Destaque para a edição de cenas usando o recurso de ações simultâneas dividindo a tela para provocar humor ou marcar passagens de tempo, um recurso muito comum em seriados antigos de TV. Dessa forma, é quase impossível não se impressionar com o excepcional casamento de áudio e imagem como, por exemplo, nas cenas de ligações telefônicas entre os protagonistas, inclusive uma bem insinuante. Apesar de ser empolgante, divertido e só mesmo sendo um chato de galochas para achar algum defeito gritante, a produção não foi bem nas bilheterias. Seu lançamento ocorreu em uma época concorrida em que Hollywood despejou ao mesmo tempo nos cinemas muitos filmes blockbusters, como adaptações de quadrinhos, projetos aguardados e sequências de sucessos, assim muitas obras excelentes acabaram passando despercebidas. Já que a regra é tempo é dinheiro, quem não rendeu o esperado logo nos primeiros dias teve de ceder lugar para outros títulos nos cinemas. Abaixo o Amor foi uma das vítimas desse pensamento que rege o mundo dos negócios e passou em brancas nuvens, não conseguindo nem mesmo virar campeão de repises na TV. Infelizmente o público ignorou a produção completamente.

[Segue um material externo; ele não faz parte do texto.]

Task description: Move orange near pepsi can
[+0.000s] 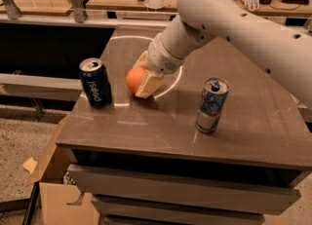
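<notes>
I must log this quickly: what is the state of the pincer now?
Pincer: closed on the orange, low over the table, beside the pepsi can.

Cream-coloured tool (138,80) at mid-bench, clasped on a plain bright orange (132,78), and the arm (234,19) behind it is off-white, dotted with small dark holes. Left of it, the pepsi can (96,84): deep blue, white lettering, silver top. Over on the right, a silver can (211,106) with blue and red print. The bench (146,121) is grey-brown, a pale ring mark (176,80) glinting on it. Tan cardboard box (58,199) below, speckled grey floor (19,141).
</notes>
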You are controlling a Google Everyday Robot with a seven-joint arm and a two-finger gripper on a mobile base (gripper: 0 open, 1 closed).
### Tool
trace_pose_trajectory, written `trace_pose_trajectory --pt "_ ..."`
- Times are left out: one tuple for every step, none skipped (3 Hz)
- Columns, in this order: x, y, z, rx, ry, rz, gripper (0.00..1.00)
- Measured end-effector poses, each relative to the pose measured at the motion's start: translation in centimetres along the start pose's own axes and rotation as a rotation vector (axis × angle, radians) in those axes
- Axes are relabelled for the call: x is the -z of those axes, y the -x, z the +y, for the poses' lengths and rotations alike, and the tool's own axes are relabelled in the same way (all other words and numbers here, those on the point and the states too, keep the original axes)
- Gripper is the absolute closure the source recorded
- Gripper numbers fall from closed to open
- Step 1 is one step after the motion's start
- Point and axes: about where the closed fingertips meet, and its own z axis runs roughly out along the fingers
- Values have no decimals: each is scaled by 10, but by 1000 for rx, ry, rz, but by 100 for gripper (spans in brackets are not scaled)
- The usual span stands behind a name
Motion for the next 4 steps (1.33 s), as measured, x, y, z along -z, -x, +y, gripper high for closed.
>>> trace_pose_trajectory --pt "14 12 -3 10 -8 -31 100" --pt "18 22 -2 9 10 -62 100" --pt "9 27 5 -3 45 -80 100" --pt "-4 29 12 -16 76 -91 100"
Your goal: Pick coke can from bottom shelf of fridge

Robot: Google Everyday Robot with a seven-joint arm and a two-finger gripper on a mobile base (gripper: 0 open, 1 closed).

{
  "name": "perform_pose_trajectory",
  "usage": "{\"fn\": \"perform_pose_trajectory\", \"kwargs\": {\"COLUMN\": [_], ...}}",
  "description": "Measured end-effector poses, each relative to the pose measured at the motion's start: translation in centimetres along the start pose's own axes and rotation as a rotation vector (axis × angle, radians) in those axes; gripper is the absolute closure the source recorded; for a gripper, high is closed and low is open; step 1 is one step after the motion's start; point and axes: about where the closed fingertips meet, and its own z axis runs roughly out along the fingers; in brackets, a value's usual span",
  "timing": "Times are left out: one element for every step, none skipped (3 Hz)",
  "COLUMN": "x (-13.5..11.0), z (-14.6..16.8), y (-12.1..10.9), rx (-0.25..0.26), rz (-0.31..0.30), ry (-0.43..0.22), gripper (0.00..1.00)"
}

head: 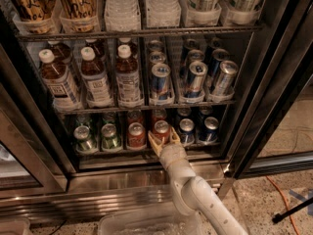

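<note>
Your gripper [164, 138] is right at the front edge of the bottom shelf [122, 151], low in the fridge [122, 180], with the arm [195, 195] reaching up from 5 o'clock. The fingers are spread wide in a V, one each side of the coke can [161, 128], which stands upright at the gripper's 12 o'clock, at the head of its lane.

The reach looks done and the lineup looks good; the grasp is not. I see no squeeze on the can yet, and it sits flat on the rack.

A second red can [136, 134] stands just beside it at 9 o'clock and a blue can [186, 130] at 3 o'clock, so there's little room. Left for you: close on the can, lift slightly under the low rack above, and draw it out toward 6 o'clock.
</note>
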Motion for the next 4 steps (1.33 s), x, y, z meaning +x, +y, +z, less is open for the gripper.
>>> {"fn": "perform_pose_trajectory", "kwargs": {"x": [0.0,0.0,-1.6,-4.0], "z": [0.0,0.0,-0.6,-1.4], "y": [0.0,0.0,0.2,0.1], "rx": [0.0,0.0,-0.017,-0.047], "rz": [0.0,0.0,-0.005,-0.018], "ry": [0.0,0.0,-0.024,-0.051], "gripper": [0.72,0.95,1.0,1.0]}}
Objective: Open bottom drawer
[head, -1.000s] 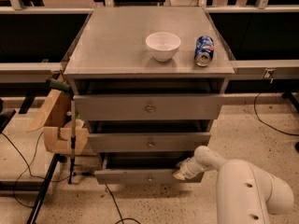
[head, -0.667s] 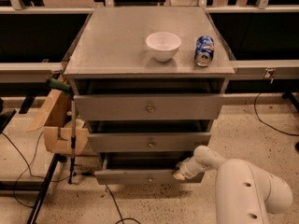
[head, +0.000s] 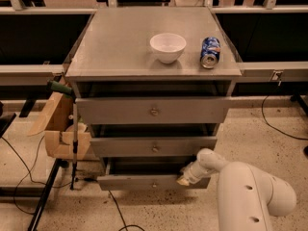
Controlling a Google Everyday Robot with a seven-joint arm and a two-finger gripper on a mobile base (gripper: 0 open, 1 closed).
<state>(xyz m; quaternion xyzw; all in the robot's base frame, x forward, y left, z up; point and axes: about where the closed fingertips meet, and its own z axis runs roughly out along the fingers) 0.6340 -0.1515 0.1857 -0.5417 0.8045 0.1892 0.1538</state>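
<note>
- Reaching in from the lower right of the frame, the white arm ends at the gripper, which sits low and centre-right, against the right part of the bottom drawer's front.
- Whether the gripper is wide, narrow or holding anything cannot be told from this camera view.
- The bottom drawer is the lowest of three in the grey cabinet, at the lower centre of the frame. Its front stands a little forward of the cabinet, with a dark gap showing above it.
- A small round knob sits at the middle of that front, left of the gripper and apart from it.
- The middle drawer is just above, its front wider, with its own knob in the centre.
- The top drawer is the widest and tallest, right under the cabinet top.
- On the cabinet top, in the upper centre of the frame, a white bowl stands upright.
- A blue can lies on its side just to the right of the bowl, near the right edge of the top, with one end facing the camera.
- A torn cardboard box hangs beside the cabinet at the left of the frame.
- Black cables run across the speckled floor at the lower left and at the right.
</note>
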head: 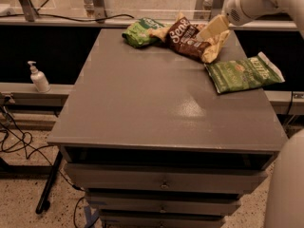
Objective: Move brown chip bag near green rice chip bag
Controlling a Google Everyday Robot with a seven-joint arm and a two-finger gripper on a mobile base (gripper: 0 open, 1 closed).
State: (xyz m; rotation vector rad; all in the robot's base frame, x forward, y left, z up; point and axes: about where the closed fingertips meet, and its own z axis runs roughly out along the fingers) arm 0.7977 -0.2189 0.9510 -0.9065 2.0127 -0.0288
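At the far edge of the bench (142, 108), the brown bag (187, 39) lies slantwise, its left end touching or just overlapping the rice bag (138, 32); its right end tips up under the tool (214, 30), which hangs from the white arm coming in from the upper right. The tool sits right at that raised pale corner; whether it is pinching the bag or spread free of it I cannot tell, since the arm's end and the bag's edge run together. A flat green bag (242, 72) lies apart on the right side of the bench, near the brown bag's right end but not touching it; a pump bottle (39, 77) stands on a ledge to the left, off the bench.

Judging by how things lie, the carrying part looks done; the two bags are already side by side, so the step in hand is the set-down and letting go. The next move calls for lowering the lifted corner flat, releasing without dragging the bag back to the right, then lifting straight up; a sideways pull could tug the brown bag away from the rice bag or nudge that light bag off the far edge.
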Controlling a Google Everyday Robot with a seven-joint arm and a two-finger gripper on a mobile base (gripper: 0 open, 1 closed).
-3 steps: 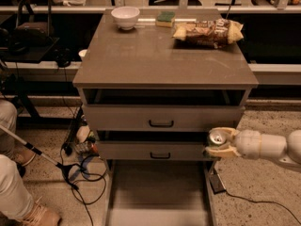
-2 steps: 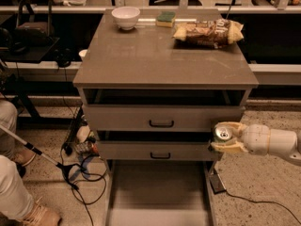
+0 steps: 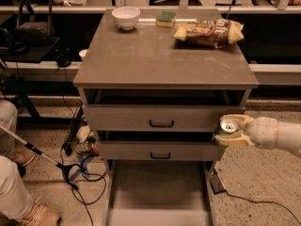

Mesmo sem ter premiações em seu currículo, esta comédia vale muito a pena para aqueles que sentem saudades ou para quem deseja conhecer um pouco mais sobre a década dos anos 1960, um tempo que deixou saudades, marcou a vida de muita gente e quando a cultura americana passou definitivamente a ditar modas, atitudes, entre tantas outras coisas que passaram a ser perpetuadas pelo mundo todo através das mais variadas formas de arte e bens de consumo. Iniciado com uma canção e finalizado da mesma forma, o grand finale fica por conta de Zellweger e McGregor soltando a voz e dançando para nosso deleite (eles já haviam feito isso respectivamente em Chicago e Moulin Rouge). Podemos ter a sensação de que o filme poderia ser mais marcante caso o diretor, especialista nas antigas comédias-família da Disney, como Se Meu Fusca Falasse, optasse pelo gênero musical, afinal de contas a trilha sonora excepcional e contagiante deve permanecer por alguns momentos na mente dos espectadores mesmo após os créditos finais, além do fato de que essa seria mais uma referência ao passado quando as produções musicais estavam em alta. De qualquer forma, nostálgicos e simpatizantes do passado divirtam-se!